YOUR TASK - For this exercise, write out the full listing that follows exactly and skip its pictures.
--------------------
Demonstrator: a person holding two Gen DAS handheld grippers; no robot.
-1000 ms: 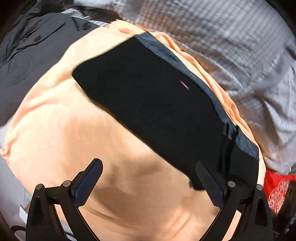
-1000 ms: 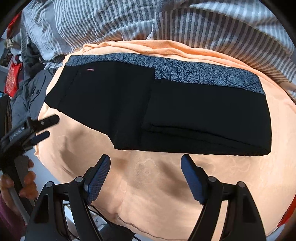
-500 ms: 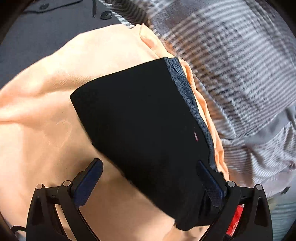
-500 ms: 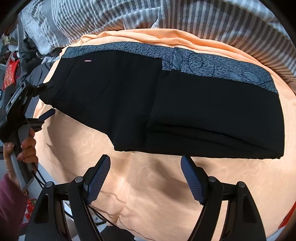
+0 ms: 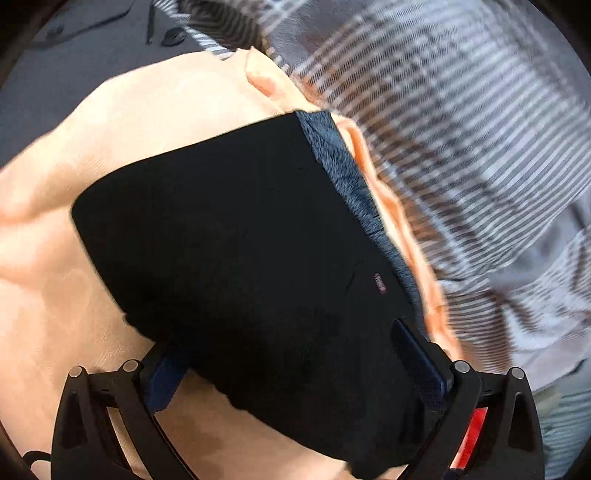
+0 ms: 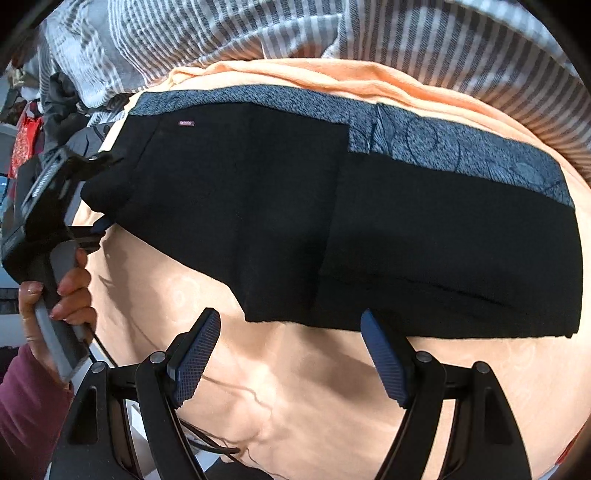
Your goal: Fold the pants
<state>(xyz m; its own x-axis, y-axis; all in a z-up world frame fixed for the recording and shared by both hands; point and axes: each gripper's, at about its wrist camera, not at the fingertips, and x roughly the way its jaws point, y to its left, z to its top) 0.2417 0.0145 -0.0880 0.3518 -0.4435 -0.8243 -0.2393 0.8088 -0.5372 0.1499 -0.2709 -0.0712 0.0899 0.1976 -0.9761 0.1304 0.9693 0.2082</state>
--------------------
ANSWER -
Demonstrator: a person holding two Gen DAS handheld grippers; no robot.
-1000 ms: 
-1000 ms: 
-500 ms: 
-500 ms: 
+0 ms: 
+0 ms: 
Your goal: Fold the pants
<state>(xyz m; its own x-axis, y-axis; all in a z-up world frame fixed for the recording and shared by both hands; point and axes: each gripper's, at about its wrist camera, not at the fingertips, and x roughly the way its jaws point, y to its left, z to its top) 0.2417 0.0145 -0.0880 0.3518 -0.4435 -0.8243 -0.2393 0.8088 -0.5372 0.1499 -0.2709 -0.0712 0.0899 0.1976 -0.9761 0.1304 0.9693 0.2082</state>

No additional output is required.